The Broken Vase — Rex Stout
Bad for Business — Rex Stout
I picked these up at a used book store when I was home for the holidays thinking they were Wolfe books I hadn't read. Actually they were two of the three Tecumseh Fox novels Stout wrote. Although Fox lives on his hobby farm up in Westchester, both mysteries are set in the same New York City that Wolfe lives in. Dol Bonner shows up in one book, as do some of the same DAs, and he occasionally eats as Rusterman's. He appears to be much more like Stout in personal interests than either Wolfe or Goodwin. He also seems to get along with the police much better than the other two, too.

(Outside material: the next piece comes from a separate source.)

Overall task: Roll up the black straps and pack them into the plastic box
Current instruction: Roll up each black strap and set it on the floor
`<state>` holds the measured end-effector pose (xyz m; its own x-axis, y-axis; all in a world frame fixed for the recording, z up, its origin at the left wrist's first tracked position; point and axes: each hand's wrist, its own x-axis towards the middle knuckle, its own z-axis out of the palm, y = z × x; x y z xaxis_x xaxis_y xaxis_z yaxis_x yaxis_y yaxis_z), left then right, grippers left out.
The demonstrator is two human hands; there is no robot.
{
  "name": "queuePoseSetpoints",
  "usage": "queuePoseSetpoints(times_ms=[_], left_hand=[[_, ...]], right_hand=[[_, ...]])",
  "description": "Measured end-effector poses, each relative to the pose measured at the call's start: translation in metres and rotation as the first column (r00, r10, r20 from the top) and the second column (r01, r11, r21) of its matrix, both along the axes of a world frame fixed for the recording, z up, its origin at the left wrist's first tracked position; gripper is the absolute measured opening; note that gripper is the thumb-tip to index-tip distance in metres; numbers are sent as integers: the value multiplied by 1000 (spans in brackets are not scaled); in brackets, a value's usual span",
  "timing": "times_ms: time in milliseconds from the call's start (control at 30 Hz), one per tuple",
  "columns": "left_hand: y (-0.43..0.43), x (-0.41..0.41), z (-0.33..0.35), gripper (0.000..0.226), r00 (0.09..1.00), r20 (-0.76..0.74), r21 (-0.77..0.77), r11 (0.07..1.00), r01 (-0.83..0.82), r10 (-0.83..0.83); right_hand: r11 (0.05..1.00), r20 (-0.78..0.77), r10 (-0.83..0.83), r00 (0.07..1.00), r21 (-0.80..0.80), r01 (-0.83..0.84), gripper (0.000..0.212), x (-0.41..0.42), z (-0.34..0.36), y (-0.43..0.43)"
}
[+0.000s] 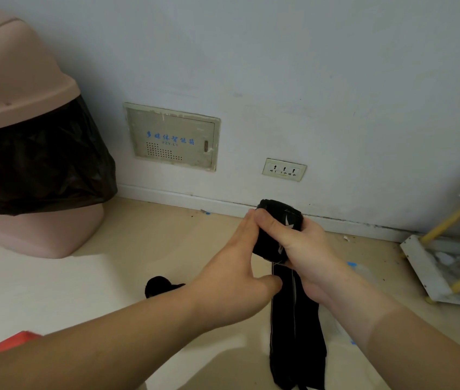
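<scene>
Head view: both hands work one black strap (pixel 293 333) in mid-air, in front of the wall (pixel 335 80) and above the floor (pixel 138 249).

- Strap. Its upper end is wound into a thick roll (pixel 285 218), held up between the two hands near the skirting. The unwound tail hangs straight down from under the roll and runs out of the lower edge of the view.
- Right hand (pixel 310 254). It grips the roll from the right. The thumb (pixel 272 226) curls across the front of the roll. The fingers go round behind it and are hidden.
- Left hand (pixel 234 266). The fingers (pixel 247 223) lie nearly straight and close together, their tips pressed against the left side of the roll, beside the right thumb. The left thumb (pixel 272 284) points towards the tail and lies at its edge. Whether it touches cannot be told.
- A small black bundle (pixel 155 285) lies on the floor, partly hidden behind the left forearm.
- Surroundings. At left stands a pink bin (pixel 12 80) lined with a black bag (pixel 34 164). The wall carries a beige panel (pixel 171 136) with blue lettering and a socket (pixel 283 169). A white rack (pixel 426 266) with yellow rungs lies at right. A red object (pixel 12 340) shows at lower left.
</scene>
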<state>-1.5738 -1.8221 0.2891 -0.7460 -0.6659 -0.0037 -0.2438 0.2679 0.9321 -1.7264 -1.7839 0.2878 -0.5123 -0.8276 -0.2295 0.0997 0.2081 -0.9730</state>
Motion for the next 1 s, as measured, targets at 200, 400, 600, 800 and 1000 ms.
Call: queuePoseSetpoints(times_ms=[200, 400, 600, 800, 1000], left_hand=[[-20, -6, 9, 56, 954, -37, 318, 909, -270, 296], [-31, 5, 1, 72, 961, 136, 349, 896, -273, 240], [-4, 19, 8, 62, 988, 72, 348, 925, -151, 134], [-3, 28, 8, 58, 994, 65, 361, 926, -108, 91], [5, 15, -1, 70, 965, 195, 222, 966, 130, -175]], right_hand=[[999, 105, 18, 994, 27, -21, 47, -23, -6, -4], [990, 107, 140, 984, 16, -142, 65, -22, -9, 1], [983, -110, 170, 979, 93, -160, 46, -18, -1, 16], [966, -278, 255, 926, 115, -231, 65, -1, 9, 41], [877, -311, 462, 830, 298, -377, 52, 3, -1, 70]])
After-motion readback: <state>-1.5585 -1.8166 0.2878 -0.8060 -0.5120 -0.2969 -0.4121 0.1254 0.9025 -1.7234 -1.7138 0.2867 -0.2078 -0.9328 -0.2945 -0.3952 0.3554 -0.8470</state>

The oddest thing about the books for someone used to Archie's narration is that they're written in third person, with occasional viewpoints other than Fox's. The Broken Vase, which I read first, out of sequence, is particularly odd in that the language also seems a bit stilted at times. I didn't really know what to make of it, but I thought maybe Stout just wasn't very good at third person, and that's why he gave up on Fox after Vase. If I hadn't already had Bad for Business, I wouldn't have picked it up.
Turns out I was wrong about any difficulties Stout had with point of view. Business is just fine, with none of the weird constructions I noticed in Vase. I'd actually already read a shortened version of the the book because Stout rewrote it as the Wolfe novella Bitter End. The full length version is better. At some point I need to find the third Fox book.
Devil in a Blue Dress — Walter Mosley
snurri has been reading and reviewing Mosley's Easy Rawlins books, which got me interested. Rawlins is a black man living in postwar Los Angeles, but while he's treading some of the same ground as Marlowe, he often lacks access to some of the places Marlowe can get to. OTOH, he has access to places Marlowe can't get to. I enjoyed it quite a bit, enough so that I went out and found a copy of the film version, which stars Denzel Washington as Easy. I mean, who doesn't love Denzel?
There was one weird thing about the edition I had, a paperback purchased from Amazon. I'm reading along, enjoying myself, when about forty pages in Easy solves the case, the end. Huh? Turns out it was a short story from a more recent book, used as a teaser. I seen that done at the end of books before, but never at the start. Huh.